WHAT THE EXERCISE ASKS ->
Give the number of lines that contain "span" in the listing, and write nothing else.

STORED DATA ->
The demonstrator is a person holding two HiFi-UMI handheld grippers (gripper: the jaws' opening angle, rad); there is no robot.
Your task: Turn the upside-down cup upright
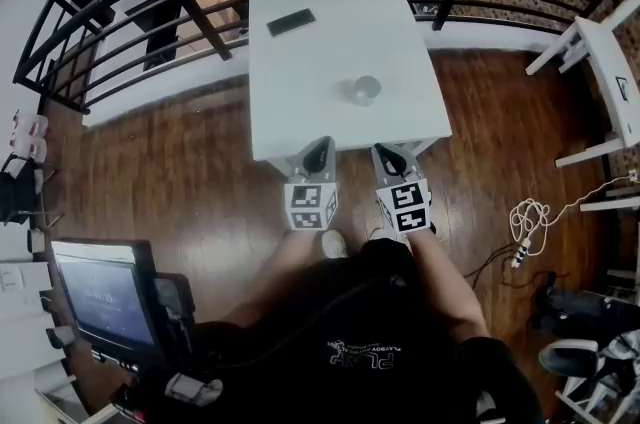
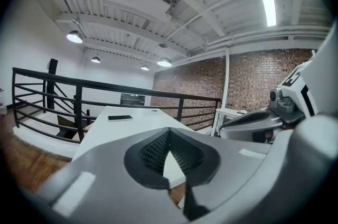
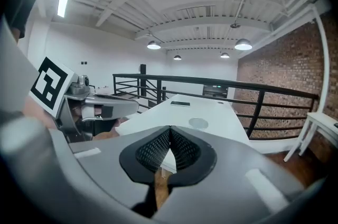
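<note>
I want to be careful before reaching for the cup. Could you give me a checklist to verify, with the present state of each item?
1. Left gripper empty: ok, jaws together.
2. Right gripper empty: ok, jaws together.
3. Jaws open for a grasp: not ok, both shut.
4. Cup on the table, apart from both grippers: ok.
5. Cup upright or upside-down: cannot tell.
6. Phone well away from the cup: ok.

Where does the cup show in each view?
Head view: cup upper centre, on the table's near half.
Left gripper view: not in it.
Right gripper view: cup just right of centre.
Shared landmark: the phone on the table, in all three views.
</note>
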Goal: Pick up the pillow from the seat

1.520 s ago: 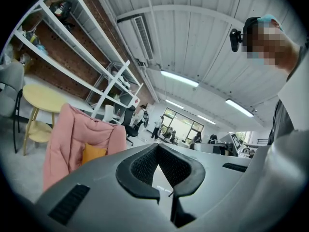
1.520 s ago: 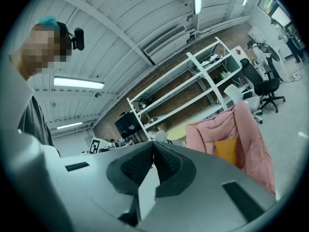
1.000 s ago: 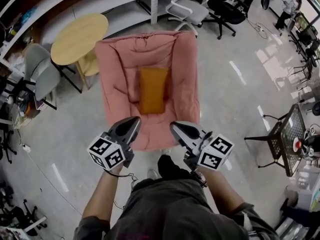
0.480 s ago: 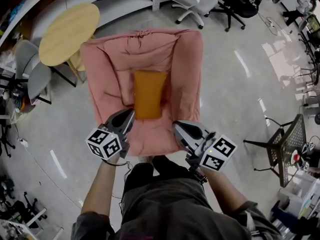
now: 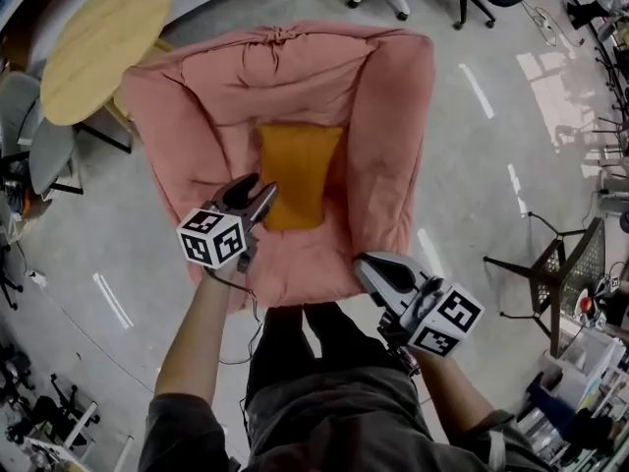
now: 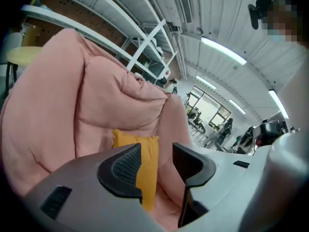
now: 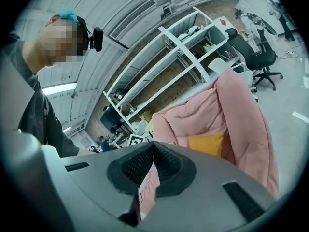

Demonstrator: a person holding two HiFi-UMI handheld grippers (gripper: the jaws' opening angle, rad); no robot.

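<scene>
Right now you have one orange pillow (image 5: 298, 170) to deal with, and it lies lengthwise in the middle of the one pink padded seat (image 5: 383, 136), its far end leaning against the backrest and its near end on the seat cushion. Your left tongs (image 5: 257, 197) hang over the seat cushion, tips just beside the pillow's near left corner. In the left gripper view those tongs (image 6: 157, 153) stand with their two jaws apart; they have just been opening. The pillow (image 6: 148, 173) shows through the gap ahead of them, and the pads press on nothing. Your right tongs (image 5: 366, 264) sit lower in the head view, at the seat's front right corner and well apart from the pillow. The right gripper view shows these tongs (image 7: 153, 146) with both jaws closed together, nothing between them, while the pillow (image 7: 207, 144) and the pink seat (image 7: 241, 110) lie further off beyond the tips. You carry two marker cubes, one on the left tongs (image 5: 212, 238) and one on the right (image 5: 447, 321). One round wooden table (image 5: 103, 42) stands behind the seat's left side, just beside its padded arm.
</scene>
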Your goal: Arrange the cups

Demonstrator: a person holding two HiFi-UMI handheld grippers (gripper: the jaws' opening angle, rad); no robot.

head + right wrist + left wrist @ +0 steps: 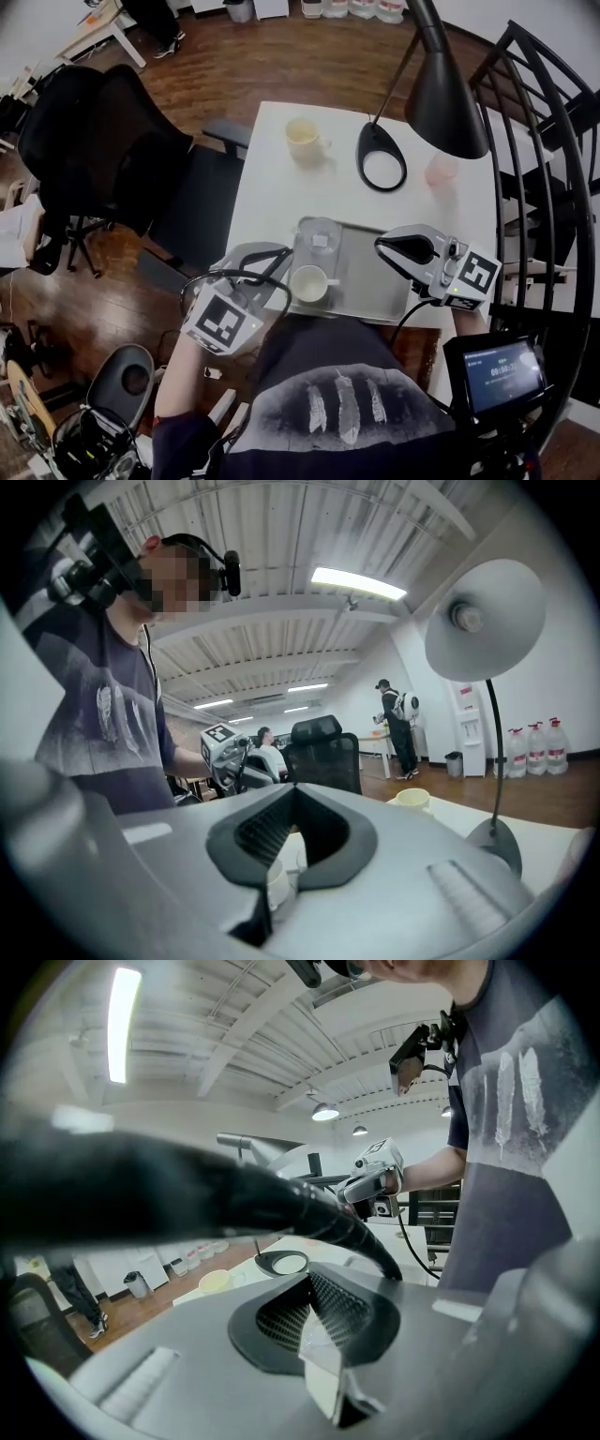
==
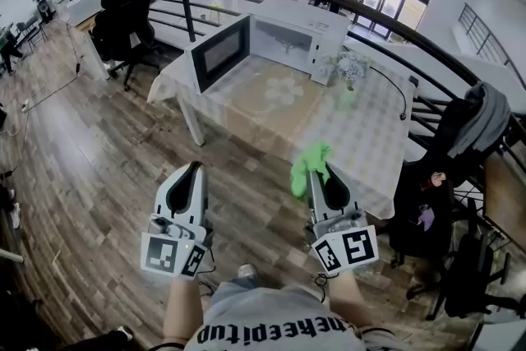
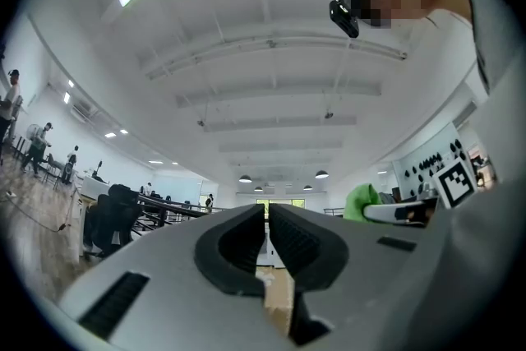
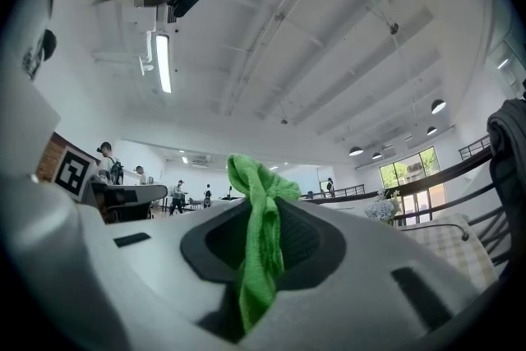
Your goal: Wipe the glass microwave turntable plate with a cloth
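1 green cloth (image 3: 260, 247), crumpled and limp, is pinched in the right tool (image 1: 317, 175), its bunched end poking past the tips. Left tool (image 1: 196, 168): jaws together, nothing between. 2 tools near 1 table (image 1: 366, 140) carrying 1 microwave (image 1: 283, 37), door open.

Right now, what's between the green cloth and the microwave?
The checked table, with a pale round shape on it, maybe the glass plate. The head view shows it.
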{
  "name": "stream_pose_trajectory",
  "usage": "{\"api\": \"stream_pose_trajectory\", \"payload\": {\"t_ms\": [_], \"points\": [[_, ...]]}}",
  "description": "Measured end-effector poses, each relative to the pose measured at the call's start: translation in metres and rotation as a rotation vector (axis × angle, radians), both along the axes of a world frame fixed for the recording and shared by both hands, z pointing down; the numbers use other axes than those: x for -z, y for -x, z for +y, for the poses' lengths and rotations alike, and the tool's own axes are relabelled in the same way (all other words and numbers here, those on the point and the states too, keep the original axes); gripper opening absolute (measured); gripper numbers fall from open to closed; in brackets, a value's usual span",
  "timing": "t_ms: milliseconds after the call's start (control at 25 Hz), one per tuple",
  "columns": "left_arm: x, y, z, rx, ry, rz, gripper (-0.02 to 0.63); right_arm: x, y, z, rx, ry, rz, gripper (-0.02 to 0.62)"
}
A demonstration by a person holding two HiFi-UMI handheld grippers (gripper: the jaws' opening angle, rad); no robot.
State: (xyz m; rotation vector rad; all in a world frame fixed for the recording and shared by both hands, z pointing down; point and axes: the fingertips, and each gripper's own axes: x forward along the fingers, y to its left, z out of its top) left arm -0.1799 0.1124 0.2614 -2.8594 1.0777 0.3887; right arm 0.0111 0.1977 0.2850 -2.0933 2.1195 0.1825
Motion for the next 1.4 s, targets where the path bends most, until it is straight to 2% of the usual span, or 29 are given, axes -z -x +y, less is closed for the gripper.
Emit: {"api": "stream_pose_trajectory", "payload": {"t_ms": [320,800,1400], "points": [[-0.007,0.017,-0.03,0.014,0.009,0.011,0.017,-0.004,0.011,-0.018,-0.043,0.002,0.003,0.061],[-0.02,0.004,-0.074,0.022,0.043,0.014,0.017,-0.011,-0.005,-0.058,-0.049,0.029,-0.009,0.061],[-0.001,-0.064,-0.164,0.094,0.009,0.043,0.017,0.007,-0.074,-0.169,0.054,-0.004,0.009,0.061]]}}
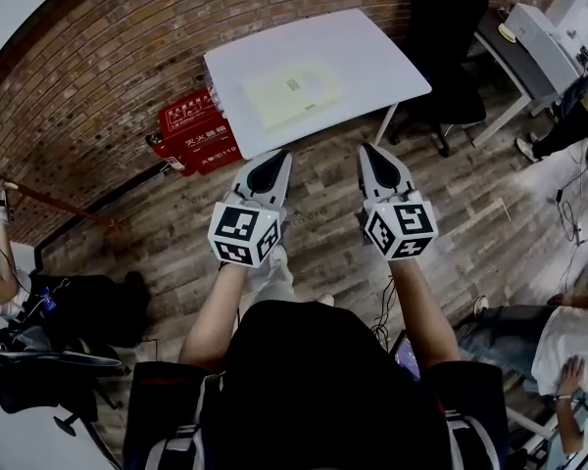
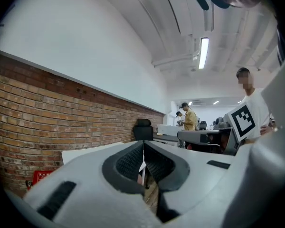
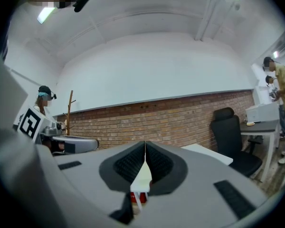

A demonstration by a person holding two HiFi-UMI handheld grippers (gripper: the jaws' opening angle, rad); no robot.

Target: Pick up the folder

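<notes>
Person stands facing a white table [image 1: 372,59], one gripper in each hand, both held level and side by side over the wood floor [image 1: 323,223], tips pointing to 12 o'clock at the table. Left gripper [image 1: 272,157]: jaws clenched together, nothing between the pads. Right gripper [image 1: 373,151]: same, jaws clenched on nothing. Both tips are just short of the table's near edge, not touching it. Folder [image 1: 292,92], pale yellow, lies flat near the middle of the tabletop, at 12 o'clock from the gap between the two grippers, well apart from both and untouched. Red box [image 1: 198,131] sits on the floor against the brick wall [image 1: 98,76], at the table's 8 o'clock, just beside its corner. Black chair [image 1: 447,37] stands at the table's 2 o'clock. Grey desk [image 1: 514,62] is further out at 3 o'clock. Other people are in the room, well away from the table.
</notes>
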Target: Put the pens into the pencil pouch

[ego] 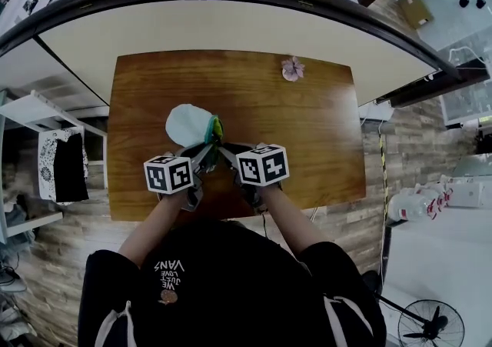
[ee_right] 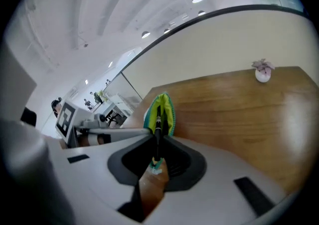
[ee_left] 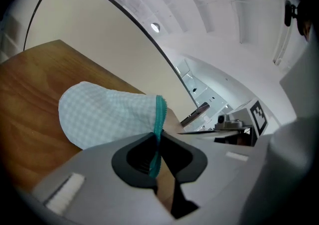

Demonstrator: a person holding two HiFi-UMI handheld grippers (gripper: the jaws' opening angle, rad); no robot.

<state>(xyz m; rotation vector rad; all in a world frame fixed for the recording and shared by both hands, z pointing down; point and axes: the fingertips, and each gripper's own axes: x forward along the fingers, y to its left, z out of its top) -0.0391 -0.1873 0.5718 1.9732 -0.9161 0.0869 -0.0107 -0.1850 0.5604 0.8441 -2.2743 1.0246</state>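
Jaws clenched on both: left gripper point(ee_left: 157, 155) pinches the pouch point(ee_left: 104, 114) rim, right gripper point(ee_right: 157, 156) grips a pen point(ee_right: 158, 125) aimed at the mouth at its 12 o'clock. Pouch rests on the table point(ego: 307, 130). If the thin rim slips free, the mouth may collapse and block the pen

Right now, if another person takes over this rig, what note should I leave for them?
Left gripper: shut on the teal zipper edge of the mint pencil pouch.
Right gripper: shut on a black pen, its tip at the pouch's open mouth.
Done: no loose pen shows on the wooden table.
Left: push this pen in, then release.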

EXERCISE RESULT ->
2